Las parábolas son un don de Jesús
para entrar en el corazón del Reino, para poder estar más abiertos y
perceptivos al modo en el que Dios se manifiesta y actúa en nuestra realidad:
nuestra historia, nuestra Iglesia, nuestro corazón.
Y si bien todas ellas nos llaman
a dar pasos de crecimiento, me animaría a decir que esta parábola es
especialmente adecuada para acercarse a la madurez. Tal vez porque tiene tintes
de aquellos que se avecina con la vida adulta, o mejor, con las crisis que nos
pueden ayudar a crecer en esa etapa de la vida. La imagen de la cizaña es
sumamente evocativa. La pregunta de los servidores es entre ingenua y
desgarradora, con esa carga de desilusión e incomprensión que tiene el
encuentro con la realidad del mal (con mayúscula o minúscula): “Señor, ¿no
habías sembrado buena semilla en tu campo? ¿Cómo es que ahora hay cizaña en él?”.
La pregunta no es menor, y es más
acuciante aún para el creyente. Para quien cree en un Dios amoroso, que es
Padre, el encuentro con el mal en sus distintas dimensiones (sea moral,
natural, espiritual, etc.) es más chocante que para quien no cree. ¿Cómo
conjugar nuestra fe con esta experiencia? No quiero hacer (no me da ni la
cabeza ni el corazón) una teoría sobre el mal y temas afines a partir del
texto. Pero sí creo que la parábola da luz para avanzar en el camino.
El dueño del campo responde con
austeridad a la pregunta de los servidores: “Un enemigo ha hecho esto”. Nada
más. Queda claro que la presencia de la cizaña no es obra del hombre que ha
sembrado trigo. El resto se pierde en la noche, donde el hombre tiene que
renunciar al control y a ver todo claro. Quizás misterio no sea la mejor
palabra para hablar de la cizaña, pero sirve para entender que nos enfrentamos
a algo que nos desborda y cuyo sentido más profundo no siempre se puede
desentrañar. No siempre se encuentra un por qué.
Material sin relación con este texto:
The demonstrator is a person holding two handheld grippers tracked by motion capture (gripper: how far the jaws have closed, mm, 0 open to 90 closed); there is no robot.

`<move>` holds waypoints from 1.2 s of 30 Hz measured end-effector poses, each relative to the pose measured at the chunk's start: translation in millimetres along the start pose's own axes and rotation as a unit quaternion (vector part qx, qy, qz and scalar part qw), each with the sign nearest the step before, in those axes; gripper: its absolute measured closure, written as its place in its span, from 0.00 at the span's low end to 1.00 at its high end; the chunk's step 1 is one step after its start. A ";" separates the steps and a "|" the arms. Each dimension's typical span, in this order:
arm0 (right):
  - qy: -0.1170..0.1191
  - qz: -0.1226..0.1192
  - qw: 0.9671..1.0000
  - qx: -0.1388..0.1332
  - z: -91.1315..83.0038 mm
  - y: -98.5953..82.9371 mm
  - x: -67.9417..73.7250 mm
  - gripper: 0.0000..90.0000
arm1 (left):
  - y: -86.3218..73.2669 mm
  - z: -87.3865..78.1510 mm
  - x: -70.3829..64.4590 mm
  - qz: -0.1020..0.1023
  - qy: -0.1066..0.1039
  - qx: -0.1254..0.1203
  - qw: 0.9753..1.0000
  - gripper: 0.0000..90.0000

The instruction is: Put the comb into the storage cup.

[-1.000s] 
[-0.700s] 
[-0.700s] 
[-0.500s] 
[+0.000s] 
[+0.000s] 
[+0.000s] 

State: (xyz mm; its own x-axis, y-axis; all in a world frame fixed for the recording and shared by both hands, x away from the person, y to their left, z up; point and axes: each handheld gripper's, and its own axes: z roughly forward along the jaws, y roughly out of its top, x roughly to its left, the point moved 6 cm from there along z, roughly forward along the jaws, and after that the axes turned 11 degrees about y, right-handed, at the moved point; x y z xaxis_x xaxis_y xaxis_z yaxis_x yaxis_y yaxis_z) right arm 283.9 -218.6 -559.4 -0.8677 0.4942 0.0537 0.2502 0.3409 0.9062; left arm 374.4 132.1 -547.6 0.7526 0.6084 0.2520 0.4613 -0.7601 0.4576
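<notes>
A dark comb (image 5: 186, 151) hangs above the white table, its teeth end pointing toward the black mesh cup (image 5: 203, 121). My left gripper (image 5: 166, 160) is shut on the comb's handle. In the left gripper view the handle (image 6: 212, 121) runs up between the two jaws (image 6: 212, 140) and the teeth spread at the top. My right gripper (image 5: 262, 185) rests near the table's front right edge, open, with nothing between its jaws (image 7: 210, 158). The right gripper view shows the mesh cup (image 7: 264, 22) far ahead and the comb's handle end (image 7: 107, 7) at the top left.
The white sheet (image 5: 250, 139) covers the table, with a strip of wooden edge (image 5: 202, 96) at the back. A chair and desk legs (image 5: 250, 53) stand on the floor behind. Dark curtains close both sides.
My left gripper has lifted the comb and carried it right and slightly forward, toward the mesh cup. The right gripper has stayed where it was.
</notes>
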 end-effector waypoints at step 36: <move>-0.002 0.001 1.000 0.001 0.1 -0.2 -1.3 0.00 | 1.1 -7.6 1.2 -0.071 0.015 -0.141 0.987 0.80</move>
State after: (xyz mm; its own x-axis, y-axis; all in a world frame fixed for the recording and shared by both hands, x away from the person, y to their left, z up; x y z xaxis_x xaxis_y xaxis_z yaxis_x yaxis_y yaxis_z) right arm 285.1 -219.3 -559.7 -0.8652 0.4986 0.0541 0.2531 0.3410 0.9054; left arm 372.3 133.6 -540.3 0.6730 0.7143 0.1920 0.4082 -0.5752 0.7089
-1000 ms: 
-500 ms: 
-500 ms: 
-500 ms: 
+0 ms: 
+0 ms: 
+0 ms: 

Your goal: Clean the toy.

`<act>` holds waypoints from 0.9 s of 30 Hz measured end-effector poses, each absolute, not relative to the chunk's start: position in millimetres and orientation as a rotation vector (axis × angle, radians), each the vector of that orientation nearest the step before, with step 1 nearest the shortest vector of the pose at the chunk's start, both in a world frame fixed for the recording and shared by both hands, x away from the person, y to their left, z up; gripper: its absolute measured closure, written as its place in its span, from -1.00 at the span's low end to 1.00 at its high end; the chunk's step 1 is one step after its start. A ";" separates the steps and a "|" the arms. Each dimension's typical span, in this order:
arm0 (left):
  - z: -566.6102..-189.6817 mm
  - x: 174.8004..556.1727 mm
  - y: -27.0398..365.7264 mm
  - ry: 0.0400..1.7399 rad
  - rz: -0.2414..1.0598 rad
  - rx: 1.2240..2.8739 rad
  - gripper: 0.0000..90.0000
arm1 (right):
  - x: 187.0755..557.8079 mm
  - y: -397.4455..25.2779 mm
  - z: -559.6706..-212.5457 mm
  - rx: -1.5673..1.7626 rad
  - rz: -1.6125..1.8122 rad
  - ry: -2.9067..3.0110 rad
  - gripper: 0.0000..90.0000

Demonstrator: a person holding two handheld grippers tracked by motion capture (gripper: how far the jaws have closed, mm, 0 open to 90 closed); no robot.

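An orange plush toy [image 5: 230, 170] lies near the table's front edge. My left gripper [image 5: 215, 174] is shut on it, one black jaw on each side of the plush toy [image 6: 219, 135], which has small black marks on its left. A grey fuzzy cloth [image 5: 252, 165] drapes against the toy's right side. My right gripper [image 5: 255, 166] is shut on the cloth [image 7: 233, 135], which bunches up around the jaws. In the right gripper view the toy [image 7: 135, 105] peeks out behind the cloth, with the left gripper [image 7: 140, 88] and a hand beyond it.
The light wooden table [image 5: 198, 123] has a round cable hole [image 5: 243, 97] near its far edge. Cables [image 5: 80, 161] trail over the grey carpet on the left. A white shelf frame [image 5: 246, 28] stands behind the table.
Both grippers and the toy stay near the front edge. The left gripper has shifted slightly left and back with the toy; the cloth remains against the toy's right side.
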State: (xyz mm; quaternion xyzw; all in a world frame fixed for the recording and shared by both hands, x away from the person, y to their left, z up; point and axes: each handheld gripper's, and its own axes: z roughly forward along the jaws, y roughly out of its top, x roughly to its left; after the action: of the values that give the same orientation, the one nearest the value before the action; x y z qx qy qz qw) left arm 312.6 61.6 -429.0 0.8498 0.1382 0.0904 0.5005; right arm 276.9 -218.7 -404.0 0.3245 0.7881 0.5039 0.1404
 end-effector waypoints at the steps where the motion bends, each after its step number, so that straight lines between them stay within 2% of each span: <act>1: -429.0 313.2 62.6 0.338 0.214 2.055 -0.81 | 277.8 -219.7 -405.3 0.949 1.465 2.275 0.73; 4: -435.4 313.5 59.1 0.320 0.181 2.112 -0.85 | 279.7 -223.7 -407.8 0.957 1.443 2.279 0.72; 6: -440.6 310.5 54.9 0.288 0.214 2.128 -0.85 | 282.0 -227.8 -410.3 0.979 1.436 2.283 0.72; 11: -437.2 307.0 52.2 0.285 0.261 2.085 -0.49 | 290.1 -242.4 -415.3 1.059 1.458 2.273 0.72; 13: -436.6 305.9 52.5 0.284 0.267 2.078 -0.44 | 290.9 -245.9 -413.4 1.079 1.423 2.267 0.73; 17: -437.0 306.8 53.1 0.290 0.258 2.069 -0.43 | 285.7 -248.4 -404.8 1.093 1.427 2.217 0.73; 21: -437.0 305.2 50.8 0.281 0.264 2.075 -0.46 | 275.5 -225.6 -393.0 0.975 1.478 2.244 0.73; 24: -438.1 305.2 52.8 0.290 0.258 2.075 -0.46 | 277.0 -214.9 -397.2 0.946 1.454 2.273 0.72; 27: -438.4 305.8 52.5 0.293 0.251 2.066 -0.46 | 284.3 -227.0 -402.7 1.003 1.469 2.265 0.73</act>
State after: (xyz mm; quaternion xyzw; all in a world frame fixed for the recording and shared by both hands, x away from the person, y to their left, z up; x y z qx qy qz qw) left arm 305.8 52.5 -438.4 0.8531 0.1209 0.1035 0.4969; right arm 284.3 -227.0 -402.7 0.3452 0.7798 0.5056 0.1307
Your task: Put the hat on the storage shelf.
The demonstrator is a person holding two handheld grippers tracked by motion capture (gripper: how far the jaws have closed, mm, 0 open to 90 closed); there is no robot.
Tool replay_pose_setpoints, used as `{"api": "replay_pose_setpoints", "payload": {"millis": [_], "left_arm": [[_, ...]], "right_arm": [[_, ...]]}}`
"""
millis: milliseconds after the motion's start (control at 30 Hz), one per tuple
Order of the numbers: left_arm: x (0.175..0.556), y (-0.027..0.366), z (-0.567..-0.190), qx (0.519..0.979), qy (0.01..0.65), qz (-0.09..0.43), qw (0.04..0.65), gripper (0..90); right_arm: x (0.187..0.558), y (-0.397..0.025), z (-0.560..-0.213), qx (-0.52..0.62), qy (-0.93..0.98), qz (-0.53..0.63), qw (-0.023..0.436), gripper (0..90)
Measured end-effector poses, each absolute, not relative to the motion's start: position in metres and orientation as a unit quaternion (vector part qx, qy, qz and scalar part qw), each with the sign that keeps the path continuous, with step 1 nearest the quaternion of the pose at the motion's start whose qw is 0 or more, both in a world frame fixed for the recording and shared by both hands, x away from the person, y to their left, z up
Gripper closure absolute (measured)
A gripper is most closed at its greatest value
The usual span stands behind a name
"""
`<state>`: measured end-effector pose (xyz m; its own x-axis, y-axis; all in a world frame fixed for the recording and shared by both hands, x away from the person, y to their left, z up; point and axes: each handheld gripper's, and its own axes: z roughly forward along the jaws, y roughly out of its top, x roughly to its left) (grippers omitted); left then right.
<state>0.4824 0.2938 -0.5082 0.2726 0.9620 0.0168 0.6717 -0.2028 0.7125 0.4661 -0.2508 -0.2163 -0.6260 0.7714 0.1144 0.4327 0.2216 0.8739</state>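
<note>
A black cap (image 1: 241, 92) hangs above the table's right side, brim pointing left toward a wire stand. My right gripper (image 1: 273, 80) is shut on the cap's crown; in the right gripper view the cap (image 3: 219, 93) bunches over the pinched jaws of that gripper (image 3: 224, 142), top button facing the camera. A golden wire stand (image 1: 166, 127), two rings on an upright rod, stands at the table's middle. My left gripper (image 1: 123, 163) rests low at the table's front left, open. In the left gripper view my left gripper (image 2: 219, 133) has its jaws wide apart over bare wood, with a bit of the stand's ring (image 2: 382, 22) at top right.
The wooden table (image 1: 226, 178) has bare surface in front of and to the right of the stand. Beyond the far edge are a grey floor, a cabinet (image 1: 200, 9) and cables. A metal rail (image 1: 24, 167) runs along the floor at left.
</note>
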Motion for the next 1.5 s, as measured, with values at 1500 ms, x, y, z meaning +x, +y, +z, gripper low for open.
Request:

Pero más real aún es que, si
se lo encuentra, no siempre conforta. A
una persona que descubre que está enferma; a alguien que ha perdido un ser
querido, podemos darle mil explicaciones científicas, filosóficas o religiosas…
y no servirán para nada.
La reacción de los siervos no se
hace esperar. La ansiedad, la necesidad de hacer algo frente a la cizaña, pide
una acción directa, severa, total. Pero el propietario les recuerda que hay
algo anterior a esta semilla maligna, y que el apuro puede destruir lo que
también hay de bueno. Este dato es clave: antes
que todo mal, antes que la irrupción de aquello que parece frustrar el destino
del campo, hay un don de vida, de bondad, de belleza, que aún está presente y
quiere crecer. Esta certeza permite el “dejar crecer”, permite la
paciencia, que pareciera ser la virtud fundamental a desarrollar en este “mientras
tanto” que es la vida.
Dejar crecer, porque creemos en el
Reino. Porque confiamos en que no está todo dicho. La cizaña está, pero no
podemos asustarnos ni ser arrastrados por la angustia.
Dejar crecer… la historia no está
cerrada, la cosecha aún no se ha realizado. No anticiparnos a juzgar ninguna
historia, a cerrar un destino (ni propio ni ajeno). El Señor está actuando. En
lo secreto de la tierra, se está fermentando algo nuevo que no puede ser
ahogado por el mal.
Dejar crecer con paciencia, pero
no con pasividad. Aprovechando el tiempo que tenemos entre manos, porque la
semilla crece, y estamos llamados a esperarla, a celebrarla, a compartirla.
Por sobre todo, dejar crecer,
porque no podemos no unir esta parábola a otra historia. De otro campo,
donde al contrario, parecía que la cizaña tomaba el mundo, porque en él se enterraba al Señor. Pero esta vez, era el dueño de
la mies quien aprovechaba la noche para sembrar la semilla de un Hijo,
el don de un trigo que explotaría en vida, amor y esperanza. La certeza de que
nuestra espera tiene un sentido. Mientras tanto, un Dios atravesado por
el enigma del mal y vencedor del mismo, nos comprende, nos acompaña y nos
alienta.
Es el misterio que se nos ofrece
aquí, en la Eucaristía. El alimento que abre los ojos y el corazón, que siembra
a Jesús en lo más profundo de nuestra historia personal y comunitaria, y nos
ayuda a seguir transitándola. Hasta que llegue la hora de la cosecha.